What you should do: Starting from the first line below, repeat the data exactly through to the last.

Data section:
────

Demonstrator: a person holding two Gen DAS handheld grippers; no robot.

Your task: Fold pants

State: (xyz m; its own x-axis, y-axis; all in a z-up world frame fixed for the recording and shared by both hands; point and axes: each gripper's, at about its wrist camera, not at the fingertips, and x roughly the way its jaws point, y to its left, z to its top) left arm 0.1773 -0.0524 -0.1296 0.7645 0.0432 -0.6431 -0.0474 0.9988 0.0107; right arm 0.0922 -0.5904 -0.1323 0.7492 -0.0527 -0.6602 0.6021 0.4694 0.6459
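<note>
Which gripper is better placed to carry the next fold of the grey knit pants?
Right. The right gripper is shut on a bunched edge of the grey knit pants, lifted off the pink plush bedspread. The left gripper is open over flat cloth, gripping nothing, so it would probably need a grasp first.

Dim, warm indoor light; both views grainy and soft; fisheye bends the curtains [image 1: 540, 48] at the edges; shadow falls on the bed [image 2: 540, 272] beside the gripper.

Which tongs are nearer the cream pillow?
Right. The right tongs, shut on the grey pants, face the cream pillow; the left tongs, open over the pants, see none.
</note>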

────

Result of the exercise:
Demonstrator: a person holding two Gen DAS handheld grippers; no robot.

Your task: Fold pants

State: (xyz m; its own x-axis, y-axis; all in a z-up world frame fixed for the recording and shared by both hands; point and axes: each gripper's, at about its wrist camera, not at the fingertips, and x roughly the way its jaws point, y to its left, z to its top) left arm 0.1773 -0.0524 -0.1296 0.7645 0.0432 -0.6431 -0.0474 0.9988 0.0107; right arm 0.0922 -0.5904 -0.1323 0.7492 -0.0527 -0.6602 0.6021 0.4694 0.6459
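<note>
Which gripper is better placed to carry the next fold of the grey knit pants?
Right. The right gripper is shut on a bunched edge of the grey knit pants, lifted off the pink plush bedspread. The left gripper is open over flat cloth, gripping nothing, so it would probably need a grasp first.

Dim, warm indoor light; both views grainy and soft; fisheye bends the curtains [image 1: 540, 48] at the edges; shadow falls on the bed [image 2: 540, 272] beside the gripper.

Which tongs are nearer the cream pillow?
Right. The right tongs, shut on the grey pants, face the cream pillow; the left tongs, open over the pants, see none.
</note>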

The exercise is done, with nothing more to add.